— What this task involves —
Among the entries below, find the lines that hold the word "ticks" and report them.

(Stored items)
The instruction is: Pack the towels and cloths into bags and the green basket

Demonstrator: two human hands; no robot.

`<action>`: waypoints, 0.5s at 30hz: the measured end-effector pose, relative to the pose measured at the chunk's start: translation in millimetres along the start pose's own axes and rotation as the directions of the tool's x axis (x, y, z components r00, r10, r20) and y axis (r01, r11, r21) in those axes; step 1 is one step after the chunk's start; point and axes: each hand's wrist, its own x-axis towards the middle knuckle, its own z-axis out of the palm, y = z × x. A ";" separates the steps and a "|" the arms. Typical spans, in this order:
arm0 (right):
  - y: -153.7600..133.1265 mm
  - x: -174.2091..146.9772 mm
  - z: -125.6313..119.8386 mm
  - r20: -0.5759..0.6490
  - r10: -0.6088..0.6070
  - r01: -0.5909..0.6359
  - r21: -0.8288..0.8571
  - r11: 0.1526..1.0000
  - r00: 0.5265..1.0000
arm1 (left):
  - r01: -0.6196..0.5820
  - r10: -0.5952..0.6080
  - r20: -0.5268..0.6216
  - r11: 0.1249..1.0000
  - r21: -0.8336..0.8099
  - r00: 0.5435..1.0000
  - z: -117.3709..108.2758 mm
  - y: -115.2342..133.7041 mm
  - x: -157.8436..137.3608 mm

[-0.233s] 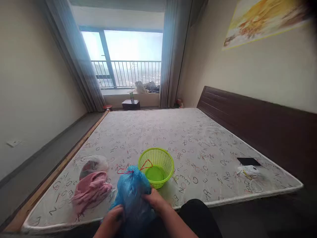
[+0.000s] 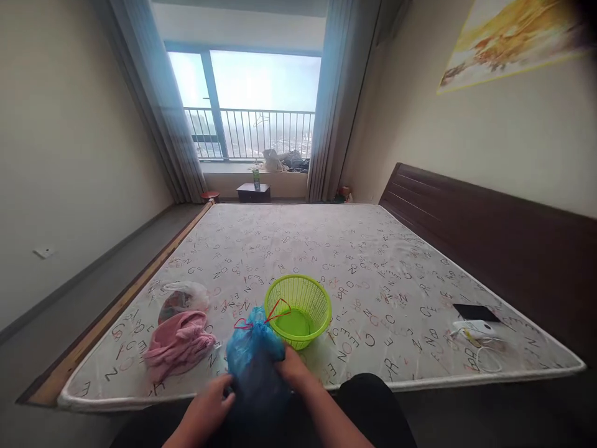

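A blue plastic bag [image 2: 257,373] with red drawstrings [image 2: 280,309] gathered at its top is in front of me at the mattress edge. Its contents do not show. My right hand [image 2: 296,372] grips the bag's right side, with its fingertips hidden behind the plastic. Beside the bag's left side is my left hand [image 2: 212,401], thumb and fingers apart, its fingertips at or very near the plastic. A green plastic basket [image 2: 298,311] stands on the mattress just beyond the bag, and one drawstring loop overlaps its rim in view.
The letter-patterned mattress [image 2: 373,249] spreads out ahead. On its left lie a pink cloth [image 2: 180,345] and a clear plastic bag [image 2: 186,295] with something inside. To the right are a black phone-like slab [image 2: 476,312] and a white device with a cable [image 2: 476,330]. A dark headboard [image 2: 466,205] borders the right.
My left hand's thumb and fingers are more clearly apart beside the blue bag. My right hand keeps its hold. The whole view has shifted slightly, with the room sliding to the right.
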 end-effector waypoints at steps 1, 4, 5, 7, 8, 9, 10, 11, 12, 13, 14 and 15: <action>1.3 0.6 -0.4 0.012 -0.019 0.020 -0.010 1.000 1.000 | 0.005 -0.006 -0.093 1.000 -0.018 0.996 -6.0 1.0 1.9; 1.1 -1.7 -3.6 0.130 -0.086 0.095 -0.060 0.994 0.988 | -0.017 -0.024 -0.385 0.995 -0.102 0.923 -22.2 0.2 9.0; -0.7 -3.9 -5.3 0.180 -0.105 0.123 -0.092 0.988 0.978 | -0.050 -0.006 -0.455 0.993 -0.110 0.890 -25.7 -0.9 11.2; -6.0 -9.4 -8.8 0.272 -0.113 0.161 -0.162 0.974 0.956 | -0.137 0.079 -0.534 0.988 -0.070 0.842 -29.2 -2.9 15.1; -8.7 -12.1 -10.3 0.305 -0.108 0.171 -0.189 0.967 0.946 | -0.182 0.135 -0.537 0.983 -0.035 0.833 -29.2 -3.5 16.8; -10.9 -14.3 -11.4 0.329 -0.104 0.179 -0.207 0.962 0.939 | -0.219 0.185 -0.510 0.976 -0.007 0.840 -28.1 -3.8 18.1; -12.1 -15.9 -11.9 0.340 -0.106 0.186 -0.213 0.959 0.934 | -0.242 0.217 -0.452 0.970 0.003 0.865 -26.2 -3.7 19.1; -12.3 -16.5 -11.8 0.339 -0.110 0.189 -0.211 0.959 0.934 | -0.248 0.227 -0.365 0.969 -0.010 0.903 -23.5 -3.2 19.7; -11.3 -16.2 -11.2 0.326 -0.111 0.184 -0.201 0.962 0.939 | -0.238 0.220 -0.260 0.970 -0.041 0.940 -20.5 -2.3 20.0; -9.4 -14.8 -10.3 0.306 -0.106 0.168 -0.184 0.968 0.946 | -0.213 0.199 -0.153 0.974 -0.078 0.968 -17.4 -0.9 20.0; -7.0 -12.7 -9.5 0.280 -0.094 0.143 -0.162 0.976 0.956 | -0.181 0.175 -0.059 0.978 -0.109 0.983 -14.5 0.8 19.9; -4.7 -10.0 -8.9 0.248 -0.072 0.109 -0.140 0.984 0.966 | -0.154 0.157 0.015 0.979 -0.131 0.987 -12.1 2.8 19.7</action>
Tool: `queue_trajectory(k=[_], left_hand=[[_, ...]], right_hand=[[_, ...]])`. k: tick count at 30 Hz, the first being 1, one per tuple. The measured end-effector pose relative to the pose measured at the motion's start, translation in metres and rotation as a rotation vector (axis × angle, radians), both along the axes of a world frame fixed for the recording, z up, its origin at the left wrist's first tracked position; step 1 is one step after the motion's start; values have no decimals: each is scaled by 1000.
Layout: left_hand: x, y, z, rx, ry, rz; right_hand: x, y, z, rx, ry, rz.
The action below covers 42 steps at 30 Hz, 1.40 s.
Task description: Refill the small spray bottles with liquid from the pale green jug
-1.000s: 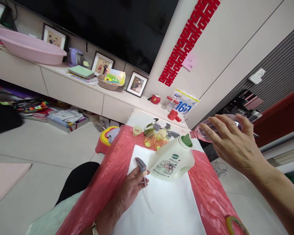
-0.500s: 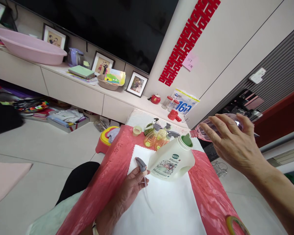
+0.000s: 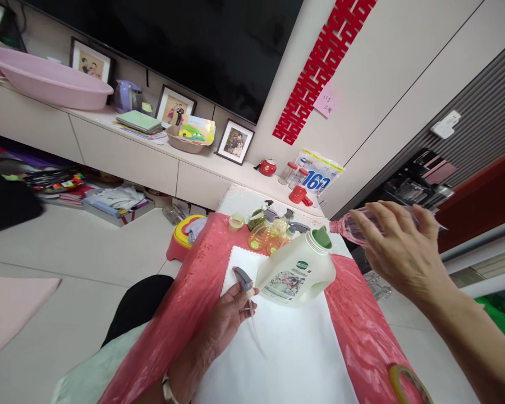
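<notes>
Your left hand (image 3: 231,314) pinches the grey spray head (image 3: 243,279), its tube (image 3: 252,315) slanting down; your right hand (image 3: 406,255) wraps the pink bottle (image 3: 353,229), long axis nearly level, neck pointing left, near the mouth of the jug (image 3: 292,278) on the worktop (image 3: 359,308).

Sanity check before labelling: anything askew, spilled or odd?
Nothing looks spilled or damaged. Only standout: the pink bottle, held by the right hand nearly on its side, bare neck by the mouth of the white jug, while the spray bottles behind stand upright. The left hand holds a detached spray head.
</notes>
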<state>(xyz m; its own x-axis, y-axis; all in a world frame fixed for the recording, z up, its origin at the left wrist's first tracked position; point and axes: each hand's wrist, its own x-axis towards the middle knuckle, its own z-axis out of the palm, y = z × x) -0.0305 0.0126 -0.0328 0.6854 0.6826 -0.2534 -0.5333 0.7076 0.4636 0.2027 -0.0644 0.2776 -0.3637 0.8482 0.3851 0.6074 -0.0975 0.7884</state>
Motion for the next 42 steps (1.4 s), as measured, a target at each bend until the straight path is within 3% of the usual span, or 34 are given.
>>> queue_trajectory(k=[5,9,15,19,24,33,42], left_hand=[[-2,0,5,-1,-46,30],[-7,1,11,-48,-71,95],[-28,6,32,-61,-82,181],[-42,9,48,5,-103,248],[-49,2,57,46,-88,275],[-42,-19,69,192,-46,192],[-26,-50,58,252,18,42]], right_hand=[[1,-43,-28,163,503,10],[-23,-85,-82,94,963,46],[-53,-119,-184,-78,945,-20],[-71,-126,-226,-144,948,-35],[-92,-121,-239,-112,1052,-9],[-108,-116,-249,-101,1239,82],[-129,-111,-249,-104,1465,47]])
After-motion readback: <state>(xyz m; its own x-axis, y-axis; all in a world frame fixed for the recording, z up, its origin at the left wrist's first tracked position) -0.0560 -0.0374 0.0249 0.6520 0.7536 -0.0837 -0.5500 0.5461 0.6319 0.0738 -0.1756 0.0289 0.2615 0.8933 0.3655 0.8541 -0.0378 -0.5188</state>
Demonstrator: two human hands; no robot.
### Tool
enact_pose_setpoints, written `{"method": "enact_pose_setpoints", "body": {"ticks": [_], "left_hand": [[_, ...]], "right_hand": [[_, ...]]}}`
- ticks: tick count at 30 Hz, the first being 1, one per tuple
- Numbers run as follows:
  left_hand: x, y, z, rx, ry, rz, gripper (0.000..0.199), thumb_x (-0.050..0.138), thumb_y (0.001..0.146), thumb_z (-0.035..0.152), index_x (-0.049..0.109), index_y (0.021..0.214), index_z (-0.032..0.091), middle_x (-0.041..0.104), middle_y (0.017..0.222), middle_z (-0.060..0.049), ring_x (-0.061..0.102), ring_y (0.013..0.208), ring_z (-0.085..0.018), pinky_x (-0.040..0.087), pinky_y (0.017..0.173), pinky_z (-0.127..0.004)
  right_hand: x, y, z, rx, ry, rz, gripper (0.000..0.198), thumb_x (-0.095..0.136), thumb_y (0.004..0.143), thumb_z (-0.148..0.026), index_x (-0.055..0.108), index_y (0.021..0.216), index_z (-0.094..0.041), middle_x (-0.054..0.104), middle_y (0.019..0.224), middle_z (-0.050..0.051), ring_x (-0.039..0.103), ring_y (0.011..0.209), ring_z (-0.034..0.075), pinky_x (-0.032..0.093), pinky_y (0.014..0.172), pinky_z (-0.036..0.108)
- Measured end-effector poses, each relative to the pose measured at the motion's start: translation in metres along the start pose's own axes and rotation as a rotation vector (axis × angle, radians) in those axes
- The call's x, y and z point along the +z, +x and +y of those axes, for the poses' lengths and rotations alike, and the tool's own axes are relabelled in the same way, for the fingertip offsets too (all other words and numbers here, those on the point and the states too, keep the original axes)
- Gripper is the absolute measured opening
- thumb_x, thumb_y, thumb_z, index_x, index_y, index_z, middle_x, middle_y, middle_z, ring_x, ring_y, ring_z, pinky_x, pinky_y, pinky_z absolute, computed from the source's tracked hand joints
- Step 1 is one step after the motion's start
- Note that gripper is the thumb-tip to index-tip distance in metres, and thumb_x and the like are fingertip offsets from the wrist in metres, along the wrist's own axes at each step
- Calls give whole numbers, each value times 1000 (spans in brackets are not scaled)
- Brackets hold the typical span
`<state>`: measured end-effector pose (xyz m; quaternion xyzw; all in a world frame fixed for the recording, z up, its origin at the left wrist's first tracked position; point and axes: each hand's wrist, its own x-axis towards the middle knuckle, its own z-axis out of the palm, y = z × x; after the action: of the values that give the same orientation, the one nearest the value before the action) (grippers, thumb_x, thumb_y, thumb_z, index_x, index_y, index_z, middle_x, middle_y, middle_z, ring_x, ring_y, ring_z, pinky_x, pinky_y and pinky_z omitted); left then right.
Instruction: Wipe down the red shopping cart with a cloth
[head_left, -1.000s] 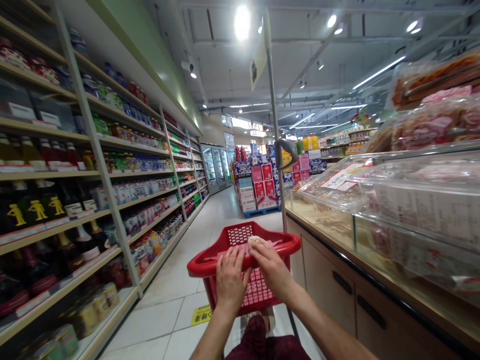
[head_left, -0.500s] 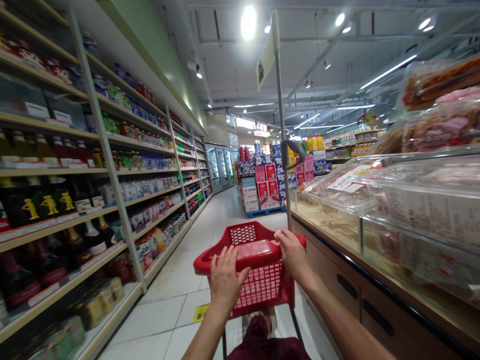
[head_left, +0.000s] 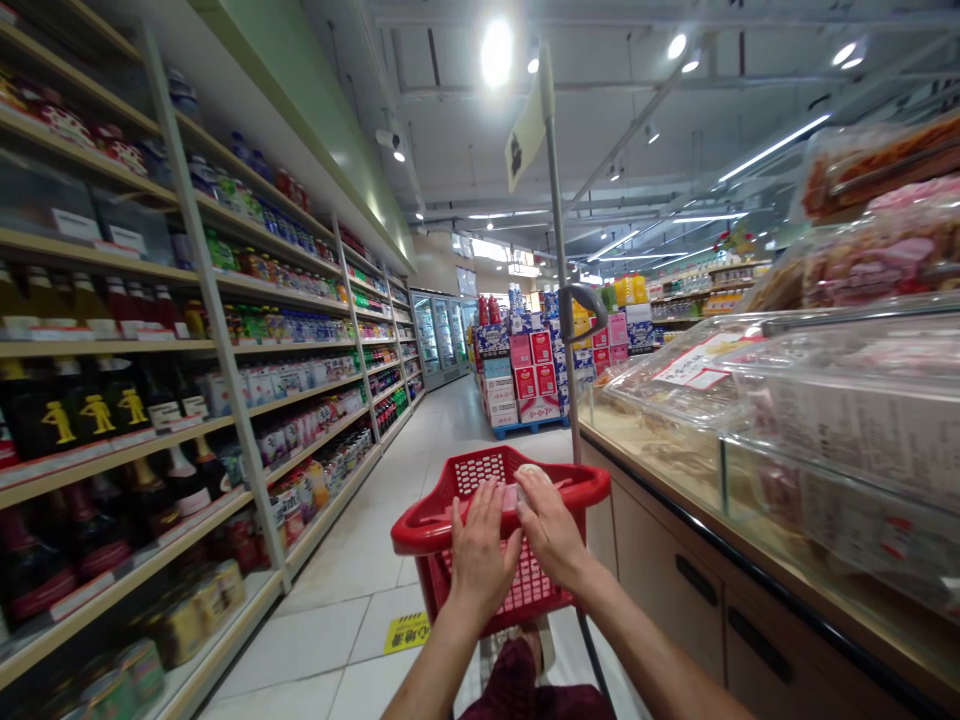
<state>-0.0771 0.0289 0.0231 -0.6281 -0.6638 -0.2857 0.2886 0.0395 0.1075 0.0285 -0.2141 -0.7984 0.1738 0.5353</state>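
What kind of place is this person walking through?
A supermarket aisle, almost certainly. Both hands, left hand and right hand, rest on a red shopping cart; long shelves hold bottles and packets with price tags, and glass-door fridges stand at the far end.

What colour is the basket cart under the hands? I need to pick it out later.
Red, with a mesh-patterned wall; the basket cart shows best in the head view.

Shelves [head_left: 225,330] stood left of the cart [head_left: 450,510]. The bench [head_left: 750,560] lay right. Stacked boxes [head_left: 525,380] stood ahead.
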Motion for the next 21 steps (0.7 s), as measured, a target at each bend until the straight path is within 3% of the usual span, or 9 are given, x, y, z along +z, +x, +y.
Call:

— Reply —
enact_pose_setpoints, written `{"method": "enact_pose_setpoints", "body": {"ticks": [_], "left_hand": [[_, ...]], "right_hand": [[_, ...]]}}`
- ticks: tick count at 30 Hz, the first being 1, one per tuple

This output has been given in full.